What the task asks:
Would you please repeat exactly the entries below, starting at the line with "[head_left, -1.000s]" and ending at the line with "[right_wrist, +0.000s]", and nothing outside that range? Leave out the pictures.

Supplied material:
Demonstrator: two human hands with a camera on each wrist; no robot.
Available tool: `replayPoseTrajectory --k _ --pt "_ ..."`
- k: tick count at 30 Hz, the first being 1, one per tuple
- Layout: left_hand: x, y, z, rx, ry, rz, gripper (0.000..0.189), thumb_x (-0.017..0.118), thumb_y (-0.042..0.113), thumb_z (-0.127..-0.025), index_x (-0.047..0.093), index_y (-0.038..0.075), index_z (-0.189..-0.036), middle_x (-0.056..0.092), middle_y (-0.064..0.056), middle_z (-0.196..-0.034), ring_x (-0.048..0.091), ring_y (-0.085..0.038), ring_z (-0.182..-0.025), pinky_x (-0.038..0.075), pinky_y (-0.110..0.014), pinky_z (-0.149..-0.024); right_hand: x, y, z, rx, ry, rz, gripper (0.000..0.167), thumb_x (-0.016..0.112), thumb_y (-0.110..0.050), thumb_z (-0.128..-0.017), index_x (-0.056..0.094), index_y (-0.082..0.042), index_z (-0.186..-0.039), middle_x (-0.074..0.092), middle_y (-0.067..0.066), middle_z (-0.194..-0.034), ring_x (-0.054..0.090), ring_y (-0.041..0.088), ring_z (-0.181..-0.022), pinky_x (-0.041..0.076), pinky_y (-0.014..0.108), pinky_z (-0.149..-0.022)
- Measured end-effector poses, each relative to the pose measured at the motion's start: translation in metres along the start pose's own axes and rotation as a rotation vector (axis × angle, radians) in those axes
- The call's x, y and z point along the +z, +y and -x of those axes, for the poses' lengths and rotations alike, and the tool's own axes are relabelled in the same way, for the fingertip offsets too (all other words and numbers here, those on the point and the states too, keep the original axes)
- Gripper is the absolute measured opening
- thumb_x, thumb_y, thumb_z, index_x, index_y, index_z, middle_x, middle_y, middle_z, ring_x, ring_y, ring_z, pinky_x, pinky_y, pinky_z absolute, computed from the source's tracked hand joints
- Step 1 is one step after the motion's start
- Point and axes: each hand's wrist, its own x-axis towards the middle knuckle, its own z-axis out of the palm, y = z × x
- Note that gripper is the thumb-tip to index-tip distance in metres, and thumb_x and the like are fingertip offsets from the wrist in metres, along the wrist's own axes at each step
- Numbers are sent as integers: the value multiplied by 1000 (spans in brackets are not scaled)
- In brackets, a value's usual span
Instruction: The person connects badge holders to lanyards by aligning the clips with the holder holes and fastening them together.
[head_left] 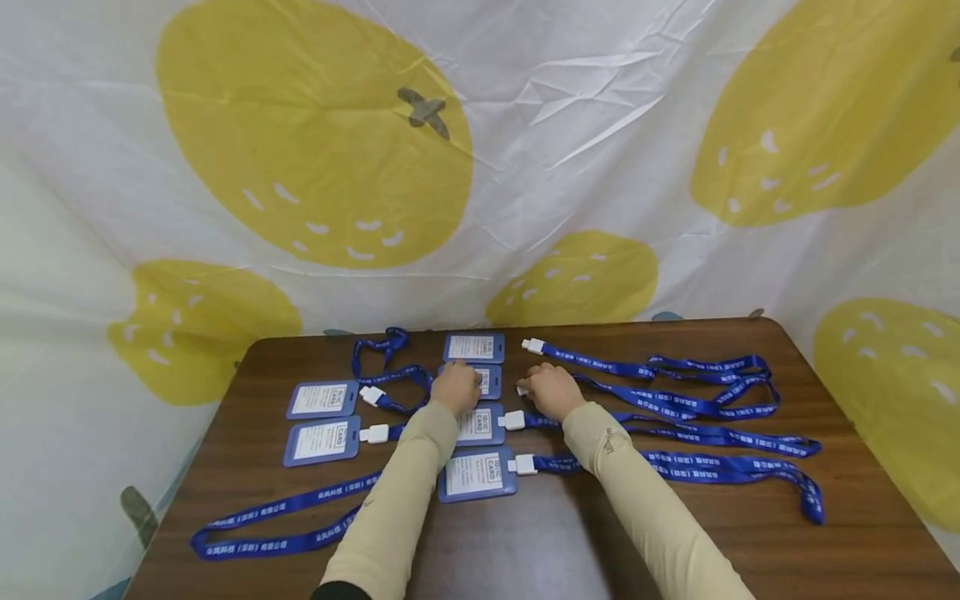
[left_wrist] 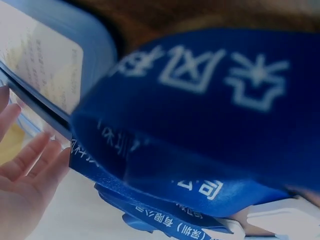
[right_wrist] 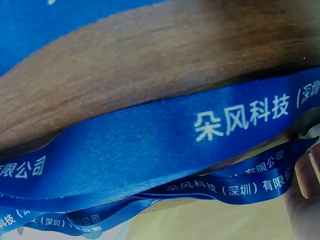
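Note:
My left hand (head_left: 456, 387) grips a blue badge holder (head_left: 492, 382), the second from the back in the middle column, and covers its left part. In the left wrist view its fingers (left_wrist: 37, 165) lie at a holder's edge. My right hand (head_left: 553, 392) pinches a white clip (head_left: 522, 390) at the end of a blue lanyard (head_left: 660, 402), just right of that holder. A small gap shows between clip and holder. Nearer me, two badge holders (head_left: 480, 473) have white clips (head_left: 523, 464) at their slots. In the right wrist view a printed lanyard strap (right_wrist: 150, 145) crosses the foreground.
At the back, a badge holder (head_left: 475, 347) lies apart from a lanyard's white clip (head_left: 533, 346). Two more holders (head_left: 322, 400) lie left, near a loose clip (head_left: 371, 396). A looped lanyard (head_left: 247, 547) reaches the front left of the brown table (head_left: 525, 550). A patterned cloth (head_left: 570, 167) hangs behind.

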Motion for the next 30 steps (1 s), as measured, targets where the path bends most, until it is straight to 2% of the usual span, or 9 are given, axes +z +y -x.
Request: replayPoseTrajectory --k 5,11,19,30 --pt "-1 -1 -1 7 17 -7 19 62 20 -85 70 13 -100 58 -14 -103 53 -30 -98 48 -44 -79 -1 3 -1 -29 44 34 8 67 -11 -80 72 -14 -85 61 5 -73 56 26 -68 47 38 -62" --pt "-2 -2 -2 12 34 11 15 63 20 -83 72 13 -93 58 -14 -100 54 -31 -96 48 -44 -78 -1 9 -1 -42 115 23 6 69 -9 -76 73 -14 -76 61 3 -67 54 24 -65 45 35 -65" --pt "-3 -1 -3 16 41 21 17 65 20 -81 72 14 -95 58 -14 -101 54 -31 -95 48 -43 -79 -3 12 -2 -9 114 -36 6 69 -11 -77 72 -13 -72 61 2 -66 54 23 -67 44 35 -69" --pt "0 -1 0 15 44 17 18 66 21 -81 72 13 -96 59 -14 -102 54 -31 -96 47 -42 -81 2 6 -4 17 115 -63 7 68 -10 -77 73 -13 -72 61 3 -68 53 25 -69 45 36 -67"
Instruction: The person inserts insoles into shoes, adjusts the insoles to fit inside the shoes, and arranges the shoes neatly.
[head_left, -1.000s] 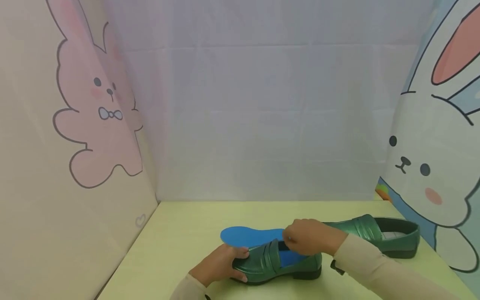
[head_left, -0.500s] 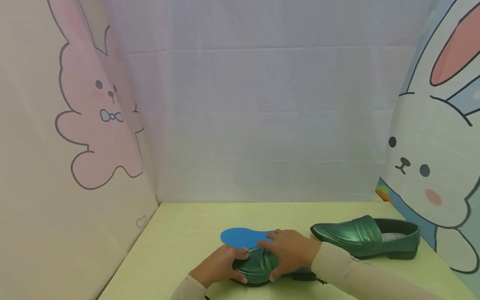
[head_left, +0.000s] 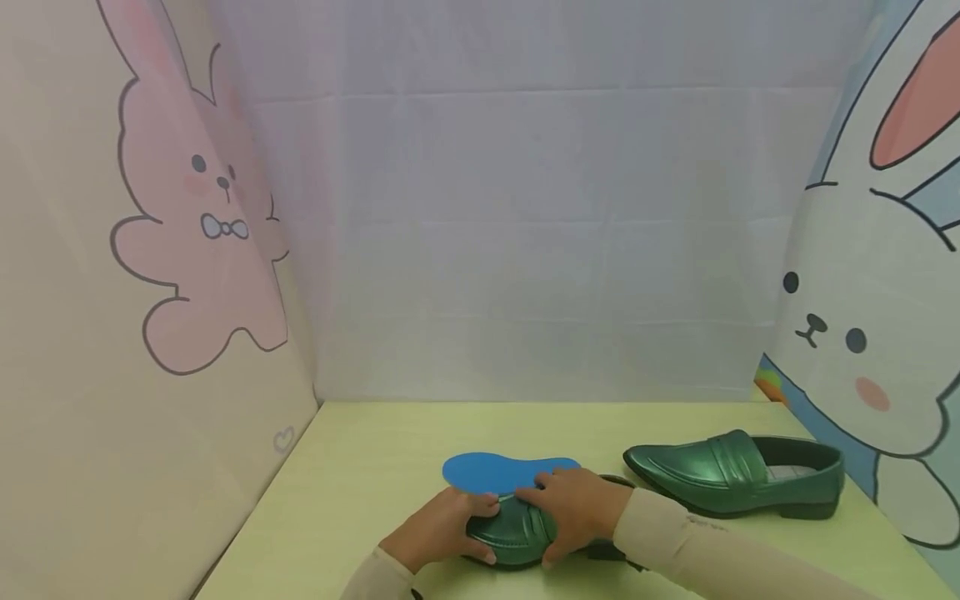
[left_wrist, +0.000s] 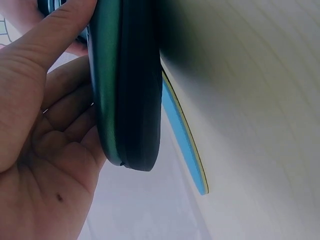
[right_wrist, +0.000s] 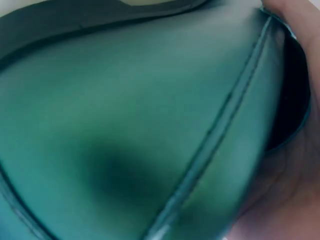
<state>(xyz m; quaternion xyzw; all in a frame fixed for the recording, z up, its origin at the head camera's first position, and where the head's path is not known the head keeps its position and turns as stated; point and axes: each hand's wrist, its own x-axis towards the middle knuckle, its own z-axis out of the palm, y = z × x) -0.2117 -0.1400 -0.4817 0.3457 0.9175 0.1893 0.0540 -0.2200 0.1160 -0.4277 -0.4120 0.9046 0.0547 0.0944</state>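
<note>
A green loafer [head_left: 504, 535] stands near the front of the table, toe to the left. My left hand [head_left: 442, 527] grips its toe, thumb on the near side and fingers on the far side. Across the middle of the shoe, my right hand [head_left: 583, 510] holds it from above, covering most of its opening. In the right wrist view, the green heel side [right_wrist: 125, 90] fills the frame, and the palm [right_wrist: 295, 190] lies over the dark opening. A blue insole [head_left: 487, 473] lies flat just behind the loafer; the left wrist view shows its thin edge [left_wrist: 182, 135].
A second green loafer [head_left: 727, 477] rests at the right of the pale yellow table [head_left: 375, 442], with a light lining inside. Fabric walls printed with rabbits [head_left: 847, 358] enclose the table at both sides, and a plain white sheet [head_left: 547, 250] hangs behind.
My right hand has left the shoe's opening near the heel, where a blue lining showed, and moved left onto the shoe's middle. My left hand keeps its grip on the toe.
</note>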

Answer box:
[head_left, -1.000s] 
[head_left, -0.500s] 
[head_left, +0.000s] 
[left_wrist, +0.000s] 
[right_wrist, +0.000s] 

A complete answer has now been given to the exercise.